EDIT: I am reading that in some posts, like here, https://strugglers.net/~andy/blog/2015/08/09/ssds-and-linux-native-command-queuing/, disabling the NCQ does infact bring performance penalties on a SSD. Is there no way around this? NCQ has to be disabled?

----------

## mike155

Please do NOT disable NCQ!  It would slow down access to your SSD.

There's a kernel patch that disables queued discards for the Samsung 860 EVO: https://bugzilla.kernel.org/show_bug.cgi?id=203475.

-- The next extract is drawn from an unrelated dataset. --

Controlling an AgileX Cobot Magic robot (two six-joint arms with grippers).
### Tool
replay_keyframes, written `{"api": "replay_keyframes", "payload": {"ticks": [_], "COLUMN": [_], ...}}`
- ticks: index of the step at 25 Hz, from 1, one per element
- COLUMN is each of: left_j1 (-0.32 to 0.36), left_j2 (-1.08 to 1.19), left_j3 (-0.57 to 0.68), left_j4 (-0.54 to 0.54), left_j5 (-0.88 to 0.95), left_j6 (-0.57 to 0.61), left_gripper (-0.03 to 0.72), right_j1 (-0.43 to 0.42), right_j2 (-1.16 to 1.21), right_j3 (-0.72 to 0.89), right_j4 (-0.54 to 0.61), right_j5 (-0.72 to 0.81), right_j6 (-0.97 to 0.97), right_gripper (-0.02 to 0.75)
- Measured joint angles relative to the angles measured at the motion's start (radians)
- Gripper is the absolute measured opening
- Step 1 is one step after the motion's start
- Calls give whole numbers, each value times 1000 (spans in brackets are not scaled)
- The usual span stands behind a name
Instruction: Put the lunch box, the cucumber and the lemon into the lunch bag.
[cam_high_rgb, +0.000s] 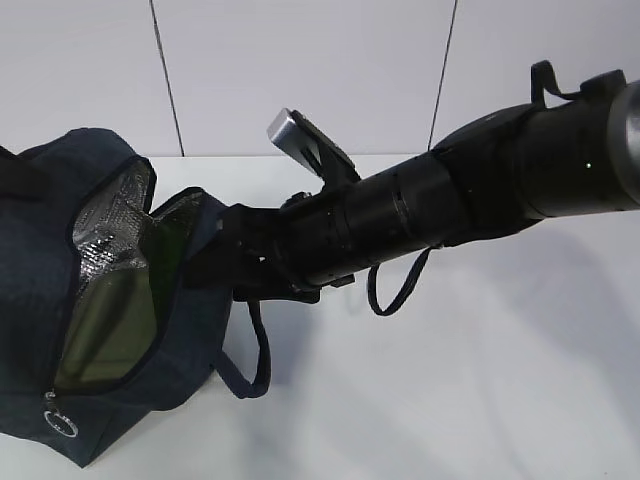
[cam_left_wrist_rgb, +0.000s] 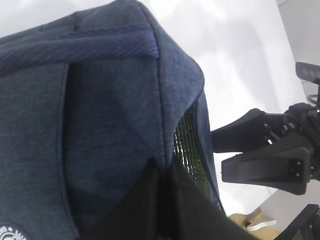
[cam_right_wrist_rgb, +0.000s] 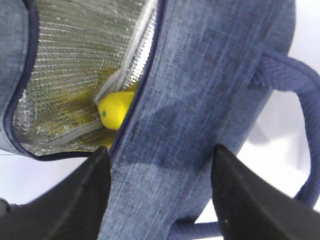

Take a look at the in-kernel blacklist table (to which the patch applies). You will see that the Samsung 840 EVO and 850 EVO (and many other drives) are already there: https://git.kernel.org/pub/scm/linux/kernel/git/torvalds/linux.git/tree/drivers/ata/libata-core.c#n4559  :Smile: 

Do NOT mount partitions that reside on your SSD with the 'discard' option. Instead, run fstrim manually or via a cron job.

----------

## dman777

My SSD is a 860 Evo(rather than 850). Is this why the issue happened despite the black listed modules which only go up to model 850*?

Also, this seems to only happen with mkfs. Are we certain it was trim + ncq that caused this?

EDIT: In https://wiki.archlinux.org/index.php/Solid_state_drive it states the issue with NCQ but doesn't mention trim. From this. does this mean simply disabling trim on the EVO is not enough and I have to disable queue?

----------

## mike155

There are 2 proposed solutions:

Put the Samsung 860 EVO on the in-kernel blacklist and disable queued discards

Disable NCQ

The second one will slow down disk access. For that reason, I would start with the first one. I would try the second one only if the first one doesn't work.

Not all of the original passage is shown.